Der Auftakt mit Hamlet ist, könnte man einwenden, merkwürdig, wo es um Brecht geht. Der fand an dem Menschen Hamlet genau so viel oder wenig, wie er im Gedicht über ihn schrieb: »der tiefsinnige Parasit im Hemd«. Der taugte ihm weder für den Klassenkampf noch fürs epische Theater. Zu dem Berserker Baal oder dem Fleisch-Besorger Fatzer war er das Gegenteil. Auch für das Dichten des reiferen Mannes: Menschenschicksal nicht als das der Klasse, weder Beispiel noch Vorbild? Das interessierte Brecht nicht mehr. Er lieferte die deutsche Sprache im 20. Jahrhundert schon vor seinem dreißigsten Lebensjahr den Zwecken der Partei neuen Typs von Lenin und Trotzki, der III. Kommunistischen Internationale (Komintern) und kaum später auch den Parteiführern Stalin und Ulbricht aus. Sprache meint hier das Deutsche in einer Richtung und Ausprägung, wie sie in dieser Qualität im 20. Jahrhundert außer bei Brecht nicht erreicht wurden. Von kleineren oder – wie man es nehmen will – kurzfristigen, alltäglichen, allzu menschlichen Zwecken wird im Folgenden mehr oder minder abgesehen, die da hießen: Ruhm, Geld, Herrschaft über Männer und Frauen, Zigarren.

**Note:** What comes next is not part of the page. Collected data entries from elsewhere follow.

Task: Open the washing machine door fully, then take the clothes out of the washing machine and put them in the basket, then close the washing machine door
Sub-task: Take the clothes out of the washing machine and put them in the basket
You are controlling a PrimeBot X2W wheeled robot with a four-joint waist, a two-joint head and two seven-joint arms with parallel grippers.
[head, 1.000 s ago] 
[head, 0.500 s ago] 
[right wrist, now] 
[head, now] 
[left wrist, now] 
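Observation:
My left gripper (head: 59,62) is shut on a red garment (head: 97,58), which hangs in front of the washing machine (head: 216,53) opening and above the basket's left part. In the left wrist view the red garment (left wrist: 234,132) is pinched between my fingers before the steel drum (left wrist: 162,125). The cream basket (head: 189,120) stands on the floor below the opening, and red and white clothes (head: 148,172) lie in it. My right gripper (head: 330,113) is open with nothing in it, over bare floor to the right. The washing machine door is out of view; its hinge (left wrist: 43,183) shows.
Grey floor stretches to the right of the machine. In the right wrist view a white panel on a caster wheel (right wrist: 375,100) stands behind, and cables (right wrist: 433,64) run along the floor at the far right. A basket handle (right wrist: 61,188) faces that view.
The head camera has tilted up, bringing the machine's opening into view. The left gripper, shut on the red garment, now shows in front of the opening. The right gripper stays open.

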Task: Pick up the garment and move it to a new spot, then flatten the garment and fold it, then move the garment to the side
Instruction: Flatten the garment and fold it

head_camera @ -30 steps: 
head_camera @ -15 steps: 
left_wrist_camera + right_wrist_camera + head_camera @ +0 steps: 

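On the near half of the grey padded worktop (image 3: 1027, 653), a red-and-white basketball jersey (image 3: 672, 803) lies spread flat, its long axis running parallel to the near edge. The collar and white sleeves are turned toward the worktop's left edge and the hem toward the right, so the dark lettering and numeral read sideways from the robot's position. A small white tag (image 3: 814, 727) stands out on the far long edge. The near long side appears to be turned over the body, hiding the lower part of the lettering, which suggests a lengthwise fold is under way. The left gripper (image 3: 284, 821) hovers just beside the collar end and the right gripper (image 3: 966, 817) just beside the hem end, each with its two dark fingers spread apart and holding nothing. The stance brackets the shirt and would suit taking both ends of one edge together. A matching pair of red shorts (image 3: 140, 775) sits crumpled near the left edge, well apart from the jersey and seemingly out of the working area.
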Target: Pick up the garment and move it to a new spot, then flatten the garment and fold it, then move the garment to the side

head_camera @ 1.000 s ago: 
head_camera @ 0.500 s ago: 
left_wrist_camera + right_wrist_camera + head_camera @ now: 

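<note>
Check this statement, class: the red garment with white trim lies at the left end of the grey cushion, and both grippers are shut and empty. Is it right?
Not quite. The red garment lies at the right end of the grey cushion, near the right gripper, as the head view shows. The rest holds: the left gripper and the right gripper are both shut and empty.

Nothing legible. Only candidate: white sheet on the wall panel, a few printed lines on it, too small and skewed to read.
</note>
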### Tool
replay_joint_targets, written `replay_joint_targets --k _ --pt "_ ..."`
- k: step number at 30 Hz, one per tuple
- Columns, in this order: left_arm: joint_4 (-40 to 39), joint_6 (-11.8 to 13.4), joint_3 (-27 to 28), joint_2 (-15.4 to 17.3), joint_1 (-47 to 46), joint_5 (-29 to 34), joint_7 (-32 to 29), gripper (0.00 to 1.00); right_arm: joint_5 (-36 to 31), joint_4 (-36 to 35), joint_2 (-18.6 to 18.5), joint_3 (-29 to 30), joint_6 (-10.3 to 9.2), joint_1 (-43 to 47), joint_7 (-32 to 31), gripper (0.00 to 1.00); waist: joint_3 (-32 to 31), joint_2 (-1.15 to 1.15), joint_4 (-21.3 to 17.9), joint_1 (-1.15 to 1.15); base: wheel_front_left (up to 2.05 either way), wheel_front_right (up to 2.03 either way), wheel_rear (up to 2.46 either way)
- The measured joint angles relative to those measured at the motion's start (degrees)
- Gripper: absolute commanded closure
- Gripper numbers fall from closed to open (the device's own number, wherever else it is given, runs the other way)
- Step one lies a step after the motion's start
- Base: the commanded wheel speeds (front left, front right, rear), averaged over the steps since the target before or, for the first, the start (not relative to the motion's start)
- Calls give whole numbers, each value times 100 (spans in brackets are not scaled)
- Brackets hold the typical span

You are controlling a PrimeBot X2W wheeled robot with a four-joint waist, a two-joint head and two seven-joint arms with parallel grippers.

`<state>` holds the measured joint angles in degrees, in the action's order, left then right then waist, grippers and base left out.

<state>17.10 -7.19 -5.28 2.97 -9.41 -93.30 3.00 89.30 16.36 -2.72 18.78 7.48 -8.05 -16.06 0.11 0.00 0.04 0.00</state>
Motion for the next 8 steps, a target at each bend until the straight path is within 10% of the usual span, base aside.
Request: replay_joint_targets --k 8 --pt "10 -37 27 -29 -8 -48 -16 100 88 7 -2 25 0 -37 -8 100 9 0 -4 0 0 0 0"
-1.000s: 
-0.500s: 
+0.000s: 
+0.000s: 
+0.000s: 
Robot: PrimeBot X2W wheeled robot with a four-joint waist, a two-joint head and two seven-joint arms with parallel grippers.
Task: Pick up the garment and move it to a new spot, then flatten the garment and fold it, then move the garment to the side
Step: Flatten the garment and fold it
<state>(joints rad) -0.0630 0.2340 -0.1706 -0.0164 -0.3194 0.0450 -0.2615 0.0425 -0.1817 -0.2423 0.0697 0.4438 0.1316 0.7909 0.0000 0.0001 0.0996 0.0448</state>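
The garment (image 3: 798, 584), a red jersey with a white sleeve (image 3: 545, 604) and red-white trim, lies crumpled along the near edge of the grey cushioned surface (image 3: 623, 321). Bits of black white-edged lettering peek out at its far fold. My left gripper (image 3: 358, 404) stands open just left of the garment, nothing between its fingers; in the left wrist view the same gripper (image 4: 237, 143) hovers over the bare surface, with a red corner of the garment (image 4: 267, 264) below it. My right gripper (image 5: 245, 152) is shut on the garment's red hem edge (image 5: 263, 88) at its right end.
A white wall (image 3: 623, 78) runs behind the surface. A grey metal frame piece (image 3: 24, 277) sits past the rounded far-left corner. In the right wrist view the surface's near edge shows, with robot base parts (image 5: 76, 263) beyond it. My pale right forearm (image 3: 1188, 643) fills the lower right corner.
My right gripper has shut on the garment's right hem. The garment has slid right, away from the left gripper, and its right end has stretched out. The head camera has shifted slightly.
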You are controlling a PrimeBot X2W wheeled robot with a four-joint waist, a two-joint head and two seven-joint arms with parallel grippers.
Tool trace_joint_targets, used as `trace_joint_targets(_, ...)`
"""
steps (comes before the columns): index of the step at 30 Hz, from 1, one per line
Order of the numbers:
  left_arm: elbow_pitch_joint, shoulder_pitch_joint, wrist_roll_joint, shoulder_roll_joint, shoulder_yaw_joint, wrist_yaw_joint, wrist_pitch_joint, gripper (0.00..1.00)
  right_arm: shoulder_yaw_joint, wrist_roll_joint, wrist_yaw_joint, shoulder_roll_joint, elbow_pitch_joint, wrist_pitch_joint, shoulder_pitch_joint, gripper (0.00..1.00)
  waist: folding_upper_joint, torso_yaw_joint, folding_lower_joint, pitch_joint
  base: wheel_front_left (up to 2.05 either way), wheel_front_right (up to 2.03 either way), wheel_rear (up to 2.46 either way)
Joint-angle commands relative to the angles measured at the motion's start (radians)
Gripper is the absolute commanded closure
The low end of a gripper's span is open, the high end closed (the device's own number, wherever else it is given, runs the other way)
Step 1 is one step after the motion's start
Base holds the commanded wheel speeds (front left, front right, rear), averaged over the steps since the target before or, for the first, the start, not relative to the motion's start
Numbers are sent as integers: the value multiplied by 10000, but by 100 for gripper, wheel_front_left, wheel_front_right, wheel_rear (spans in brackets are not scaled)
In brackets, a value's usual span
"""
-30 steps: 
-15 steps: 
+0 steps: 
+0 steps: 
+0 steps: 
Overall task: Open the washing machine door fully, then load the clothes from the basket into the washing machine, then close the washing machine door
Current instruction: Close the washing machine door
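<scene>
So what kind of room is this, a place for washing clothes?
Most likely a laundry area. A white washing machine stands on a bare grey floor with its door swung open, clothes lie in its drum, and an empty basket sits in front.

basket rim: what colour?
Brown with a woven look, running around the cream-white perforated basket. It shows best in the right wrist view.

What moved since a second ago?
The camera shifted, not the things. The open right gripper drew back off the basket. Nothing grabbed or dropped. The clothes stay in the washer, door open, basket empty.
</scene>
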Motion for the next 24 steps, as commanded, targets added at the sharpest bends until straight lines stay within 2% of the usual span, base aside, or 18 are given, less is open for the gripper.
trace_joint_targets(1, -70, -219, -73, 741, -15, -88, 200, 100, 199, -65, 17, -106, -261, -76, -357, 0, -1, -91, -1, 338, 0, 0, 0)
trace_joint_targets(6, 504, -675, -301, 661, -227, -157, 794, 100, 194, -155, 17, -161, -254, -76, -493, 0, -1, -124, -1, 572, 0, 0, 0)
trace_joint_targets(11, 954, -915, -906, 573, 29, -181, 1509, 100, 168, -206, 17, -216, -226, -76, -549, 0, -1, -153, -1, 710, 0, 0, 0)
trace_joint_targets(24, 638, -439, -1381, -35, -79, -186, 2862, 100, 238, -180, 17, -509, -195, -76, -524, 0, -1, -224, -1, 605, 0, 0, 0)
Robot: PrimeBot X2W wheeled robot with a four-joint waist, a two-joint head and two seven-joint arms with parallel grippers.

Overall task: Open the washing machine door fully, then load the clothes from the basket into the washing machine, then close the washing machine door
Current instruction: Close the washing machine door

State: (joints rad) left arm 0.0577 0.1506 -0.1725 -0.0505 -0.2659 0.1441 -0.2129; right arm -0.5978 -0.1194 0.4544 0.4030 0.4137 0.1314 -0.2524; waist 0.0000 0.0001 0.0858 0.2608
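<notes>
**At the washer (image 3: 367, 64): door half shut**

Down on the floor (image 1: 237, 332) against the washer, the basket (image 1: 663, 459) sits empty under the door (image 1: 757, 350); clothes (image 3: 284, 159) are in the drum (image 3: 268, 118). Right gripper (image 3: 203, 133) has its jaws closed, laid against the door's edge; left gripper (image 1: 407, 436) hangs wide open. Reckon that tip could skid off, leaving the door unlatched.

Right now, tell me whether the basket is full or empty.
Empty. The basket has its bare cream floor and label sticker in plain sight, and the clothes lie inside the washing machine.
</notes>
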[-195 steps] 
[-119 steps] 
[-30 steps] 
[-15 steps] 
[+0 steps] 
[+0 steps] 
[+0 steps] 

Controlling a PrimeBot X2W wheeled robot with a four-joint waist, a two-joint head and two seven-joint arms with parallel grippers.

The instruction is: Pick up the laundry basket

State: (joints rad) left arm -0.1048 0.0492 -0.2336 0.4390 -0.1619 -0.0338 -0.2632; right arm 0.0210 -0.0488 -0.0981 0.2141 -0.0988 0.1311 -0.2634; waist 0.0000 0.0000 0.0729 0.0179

Der Zweck ernüchtert die Mittel, so sei es um dieses Meisters willen gesagt. Die sprachliche Ernüchterung um des großen Ziels willen, dem sich jeweils kurzfristige politische und pädagogische Zwecke in seinem Schreiben fortlaufend unterordnen, sie nimmt seit Mitte der 1920er Jahre zu, in den Lehrstücken, in den Liedern und Balladen, in den Gedichten des Exils, in allem, was folgt.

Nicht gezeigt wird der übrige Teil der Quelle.